• [About this task]:
Each line from the one with "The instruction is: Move" through the end of the records below should be transcribed exactly, and each picture should be skipped.

··· Entries provided

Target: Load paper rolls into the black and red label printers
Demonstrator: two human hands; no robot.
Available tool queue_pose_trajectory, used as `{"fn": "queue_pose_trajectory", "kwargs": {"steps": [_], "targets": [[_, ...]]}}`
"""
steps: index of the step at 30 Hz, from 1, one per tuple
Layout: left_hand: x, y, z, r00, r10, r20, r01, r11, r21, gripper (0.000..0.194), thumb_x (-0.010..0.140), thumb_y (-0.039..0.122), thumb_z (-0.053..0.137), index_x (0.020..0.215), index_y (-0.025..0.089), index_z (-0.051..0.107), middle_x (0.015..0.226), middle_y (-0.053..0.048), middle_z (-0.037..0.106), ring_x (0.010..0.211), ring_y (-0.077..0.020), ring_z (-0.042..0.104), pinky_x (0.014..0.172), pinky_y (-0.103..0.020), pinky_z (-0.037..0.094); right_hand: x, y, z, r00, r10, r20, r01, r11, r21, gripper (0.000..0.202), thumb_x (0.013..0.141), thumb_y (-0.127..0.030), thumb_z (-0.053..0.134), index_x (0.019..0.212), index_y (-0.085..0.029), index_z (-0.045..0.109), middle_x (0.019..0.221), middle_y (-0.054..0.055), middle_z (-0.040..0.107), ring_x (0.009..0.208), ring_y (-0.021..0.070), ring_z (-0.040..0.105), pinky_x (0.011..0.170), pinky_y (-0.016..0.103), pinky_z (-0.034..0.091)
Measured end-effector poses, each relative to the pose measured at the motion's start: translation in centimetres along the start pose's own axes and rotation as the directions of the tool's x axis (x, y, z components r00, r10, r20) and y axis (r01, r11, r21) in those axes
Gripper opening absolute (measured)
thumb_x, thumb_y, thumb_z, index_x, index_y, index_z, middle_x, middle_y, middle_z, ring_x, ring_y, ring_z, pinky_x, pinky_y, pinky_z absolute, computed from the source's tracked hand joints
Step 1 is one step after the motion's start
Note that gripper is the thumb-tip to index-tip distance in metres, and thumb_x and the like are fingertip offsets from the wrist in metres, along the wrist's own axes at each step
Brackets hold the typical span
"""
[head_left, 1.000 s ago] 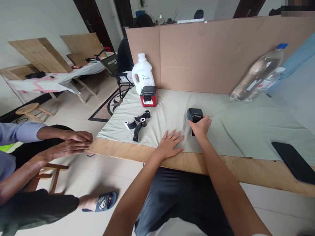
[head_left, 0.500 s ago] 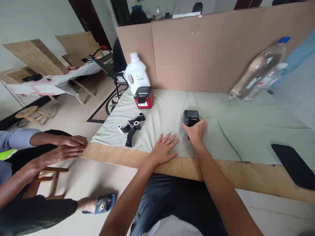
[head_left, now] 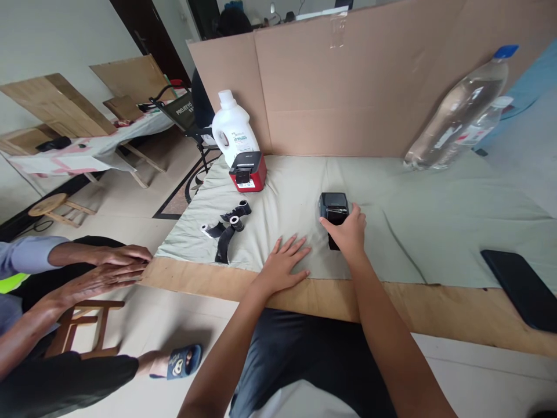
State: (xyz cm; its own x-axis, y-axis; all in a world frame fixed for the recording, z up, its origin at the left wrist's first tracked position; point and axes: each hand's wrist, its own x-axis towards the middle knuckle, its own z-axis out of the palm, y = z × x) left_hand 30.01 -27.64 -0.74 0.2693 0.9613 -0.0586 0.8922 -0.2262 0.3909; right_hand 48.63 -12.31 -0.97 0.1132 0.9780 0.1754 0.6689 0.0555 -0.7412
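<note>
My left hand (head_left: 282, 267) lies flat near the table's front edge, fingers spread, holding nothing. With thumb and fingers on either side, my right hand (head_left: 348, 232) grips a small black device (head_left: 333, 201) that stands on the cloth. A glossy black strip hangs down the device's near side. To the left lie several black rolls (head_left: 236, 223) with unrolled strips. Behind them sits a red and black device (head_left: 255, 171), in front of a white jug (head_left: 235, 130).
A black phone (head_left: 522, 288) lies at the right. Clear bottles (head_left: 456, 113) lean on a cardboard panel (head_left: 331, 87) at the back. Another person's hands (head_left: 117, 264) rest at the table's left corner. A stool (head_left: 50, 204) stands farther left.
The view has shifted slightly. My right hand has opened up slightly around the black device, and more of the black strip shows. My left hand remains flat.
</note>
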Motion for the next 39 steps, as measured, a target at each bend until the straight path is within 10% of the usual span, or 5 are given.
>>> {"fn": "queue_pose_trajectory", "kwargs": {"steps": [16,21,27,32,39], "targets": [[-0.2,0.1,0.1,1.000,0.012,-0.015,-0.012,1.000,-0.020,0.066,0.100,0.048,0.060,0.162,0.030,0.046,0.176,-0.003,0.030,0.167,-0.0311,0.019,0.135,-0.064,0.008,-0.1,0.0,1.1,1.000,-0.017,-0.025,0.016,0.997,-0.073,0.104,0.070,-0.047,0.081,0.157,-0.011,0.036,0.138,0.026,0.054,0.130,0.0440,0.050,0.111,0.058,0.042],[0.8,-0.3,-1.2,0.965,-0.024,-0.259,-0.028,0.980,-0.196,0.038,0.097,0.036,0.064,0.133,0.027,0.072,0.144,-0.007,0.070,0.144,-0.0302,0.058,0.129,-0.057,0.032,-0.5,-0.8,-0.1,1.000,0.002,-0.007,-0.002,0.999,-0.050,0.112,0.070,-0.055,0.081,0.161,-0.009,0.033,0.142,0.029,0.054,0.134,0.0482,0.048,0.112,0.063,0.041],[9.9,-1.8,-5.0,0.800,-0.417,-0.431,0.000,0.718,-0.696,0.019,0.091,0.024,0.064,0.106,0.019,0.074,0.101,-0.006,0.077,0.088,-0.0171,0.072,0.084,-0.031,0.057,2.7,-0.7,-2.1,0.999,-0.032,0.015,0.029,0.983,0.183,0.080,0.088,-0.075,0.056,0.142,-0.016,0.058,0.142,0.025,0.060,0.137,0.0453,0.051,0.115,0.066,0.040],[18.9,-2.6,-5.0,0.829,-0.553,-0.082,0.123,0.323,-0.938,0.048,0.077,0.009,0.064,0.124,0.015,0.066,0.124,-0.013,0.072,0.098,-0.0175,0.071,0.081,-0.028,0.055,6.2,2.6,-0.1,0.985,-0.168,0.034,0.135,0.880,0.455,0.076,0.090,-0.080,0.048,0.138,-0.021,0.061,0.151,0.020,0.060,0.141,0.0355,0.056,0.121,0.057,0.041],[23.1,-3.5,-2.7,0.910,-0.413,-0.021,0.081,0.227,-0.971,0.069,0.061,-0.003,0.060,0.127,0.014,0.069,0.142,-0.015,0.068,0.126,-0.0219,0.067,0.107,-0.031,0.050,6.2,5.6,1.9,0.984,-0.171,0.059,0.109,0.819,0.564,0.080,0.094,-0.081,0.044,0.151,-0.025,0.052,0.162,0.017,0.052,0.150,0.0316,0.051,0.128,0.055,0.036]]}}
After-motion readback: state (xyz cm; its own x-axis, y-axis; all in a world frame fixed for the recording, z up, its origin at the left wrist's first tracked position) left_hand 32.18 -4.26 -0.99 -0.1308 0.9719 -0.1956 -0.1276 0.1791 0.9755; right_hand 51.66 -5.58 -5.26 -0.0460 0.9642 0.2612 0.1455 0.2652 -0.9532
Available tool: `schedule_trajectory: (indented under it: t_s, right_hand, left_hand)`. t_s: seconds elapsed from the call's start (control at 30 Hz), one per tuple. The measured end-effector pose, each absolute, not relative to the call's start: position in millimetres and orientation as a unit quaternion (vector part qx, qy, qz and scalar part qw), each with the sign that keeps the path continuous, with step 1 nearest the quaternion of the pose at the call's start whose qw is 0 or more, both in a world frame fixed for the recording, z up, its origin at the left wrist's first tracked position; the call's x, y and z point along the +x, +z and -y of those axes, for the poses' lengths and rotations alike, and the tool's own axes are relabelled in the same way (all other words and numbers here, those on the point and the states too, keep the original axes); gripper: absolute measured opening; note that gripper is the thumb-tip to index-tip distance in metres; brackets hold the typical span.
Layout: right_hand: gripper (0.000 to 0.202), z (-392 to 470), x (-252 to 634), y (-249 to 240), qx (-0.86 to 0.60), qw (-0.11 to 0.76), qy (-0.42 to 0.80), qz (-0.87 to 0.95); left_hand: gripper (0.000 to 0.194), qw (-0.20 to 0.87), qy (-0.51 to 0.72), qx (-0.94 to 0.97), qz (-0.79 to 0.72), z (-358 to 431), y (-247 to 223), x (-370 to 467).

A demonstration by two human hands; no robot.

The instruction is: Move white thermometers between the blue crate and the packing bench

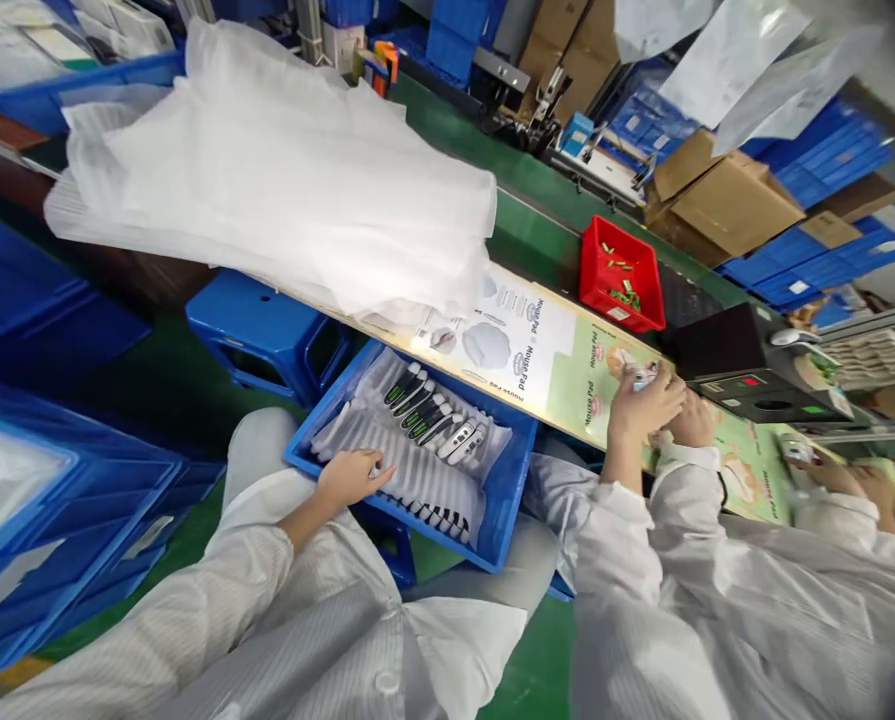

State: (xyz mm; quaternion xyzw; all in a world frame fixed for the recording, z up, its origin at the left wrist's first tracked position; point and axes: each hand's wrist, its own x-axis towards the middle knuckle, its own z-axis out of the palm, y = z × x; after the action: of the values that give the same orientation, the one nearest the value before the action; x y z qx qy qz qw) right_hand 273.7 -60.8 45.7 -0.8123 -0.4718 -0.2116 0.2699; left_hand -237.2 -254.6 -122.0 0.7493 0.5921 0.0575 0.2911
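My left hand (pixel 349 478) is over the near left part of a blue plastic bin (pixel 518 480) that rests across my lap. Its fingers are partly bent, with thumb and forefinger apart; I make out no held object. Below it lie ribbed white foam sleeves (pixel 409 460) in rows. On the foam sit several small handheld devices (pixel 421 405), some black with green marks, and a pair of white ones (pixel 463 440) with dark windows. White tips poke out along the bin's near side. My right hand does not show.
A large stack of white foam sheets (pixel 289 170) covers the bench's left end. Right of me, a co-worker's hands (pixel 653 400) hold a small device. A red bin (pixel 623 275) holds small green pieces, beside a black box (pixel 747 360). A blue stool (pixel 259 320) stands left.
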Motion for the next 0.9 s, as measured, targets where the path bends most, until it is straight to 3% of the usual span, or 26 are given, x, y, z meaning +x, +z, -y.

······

• [Response area]:
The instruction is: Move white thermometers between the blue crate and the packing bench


State: (xyz mm; quaternion xyzw; all in a world frame fixed for the recording, z up, its origin at the left wrist's first tracked position; point and axes: each hand's wrist, its own x-axis towards the middle knuckle, its own z-axis out of the palm, y = z × x; after the action: of the values that give the same orientation, the one nearest the value before the action; x y z qx qy qz qw) right_hand 273.7 -60.8 45.7 -0.8123 -0.4718 -0.2116 0.2699; left_hand -237.2 -254.6 -122.0 0.7493 0.5921 0.0575 0.2911
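My left hand (pixel 349 478) is over the near left part of a blue plastic bin (pixel 518 480) that rests across my lap. Its fingers are partly bent, with thumb and forefinger apart; I make out no held object. Below it lie ribbed white foam sleeves (pixel 409 460) in rows. On the foam sit several small handheld devices (pixel 421 405), some black with green marks, and a pair of white ones (pixel 463 440) with dark windows. White tips poke out along the bin's near side. My right hand does not show.
A large stack of white foam sheets (pixel 289 170) covers the bench's left end. Right of me, a co-worker's hands (pixel 653 400) hold a small device. A red bin (pixel 623 275) holds small green pieces, beside a black box (pixel 747 360). A blue stool (pixel 259 320) stands left.
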Motion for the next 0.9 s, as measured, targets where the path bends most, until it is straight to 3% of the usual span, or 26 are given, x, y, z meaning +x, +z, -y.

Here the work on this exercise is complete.